**Data extract:**
-*-
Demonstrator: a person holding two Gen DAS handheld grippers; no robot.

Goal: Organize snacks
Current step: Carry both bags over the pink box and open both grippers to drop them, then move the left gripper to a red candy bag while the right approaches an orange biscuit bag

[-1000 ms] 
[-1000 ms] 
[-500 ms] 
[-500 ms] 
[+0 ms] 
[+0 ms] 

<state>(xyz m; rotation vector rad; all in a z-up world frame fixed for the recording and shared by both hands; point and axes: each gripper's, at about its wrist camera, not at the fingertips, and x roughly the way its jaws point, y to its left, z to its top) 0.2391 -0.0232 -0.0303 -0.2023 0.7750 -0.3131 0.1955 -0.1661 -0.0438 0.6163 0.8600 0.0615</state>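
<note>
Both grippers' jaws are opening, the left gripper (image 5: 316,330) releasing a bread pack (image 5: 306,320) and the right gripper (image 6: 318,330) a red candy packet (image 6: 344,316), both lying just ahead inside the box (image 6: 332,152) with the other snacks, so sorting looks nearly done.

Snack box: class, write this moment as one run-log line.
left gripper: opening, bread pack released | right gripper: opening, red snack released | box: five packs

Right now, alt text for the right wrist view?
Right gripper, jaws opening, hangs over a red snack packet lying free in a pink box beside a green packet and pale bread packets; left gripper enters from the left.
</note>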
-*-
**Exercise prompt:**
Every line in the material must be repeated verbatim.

**Task solution:**
Demonstrator: a person holding two Gen DAS handheld grippers; no robot.

Goal: Organize snacks
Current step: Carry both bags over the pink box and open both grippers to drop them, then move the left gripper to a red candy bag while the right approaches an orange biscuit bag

[-1000 ms] 
[-1000 ms] 
[-500 ms] 
[-500 ms] 
[+0 ms] 
[+0 ms] 

<state>(xyz m; rotation vector rad; all in a z-up world frame fixed for the recording and shared by both hands; point and axes: each gripper's, at about its wrist camera, not at the fingertips, and x roughly the way its jaws point, y to its left, z to its top) 0.2391 -0.0232 -0.0303 -0.2023 0.7750 -0.3131 0.1955 -0.1661 -0.0438 0.6163 0.8600 0.0615</state>
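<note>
Both grippers' jaws are opening, the left gripper (image 5: 316,330) releasing a bread pack (image 5: 306,320) and the right gripper (image 6: 318,330) a red candy packet (image 6: 344,316), both lying just ahead inside the box (image 6: 332,152) with the other snacks, so sorting looks nearly done.

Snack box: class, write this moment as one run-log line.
left gripper: opening, bread pack released | right gripper: opening, red snack released | box: five packs

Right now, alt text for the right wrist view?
Right gripper, jaws opening, hangs over a red snack packet lying free in a pink box beside a green packet and pale bread packets; left gripper enters from the left.
</note>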

The output above is complete.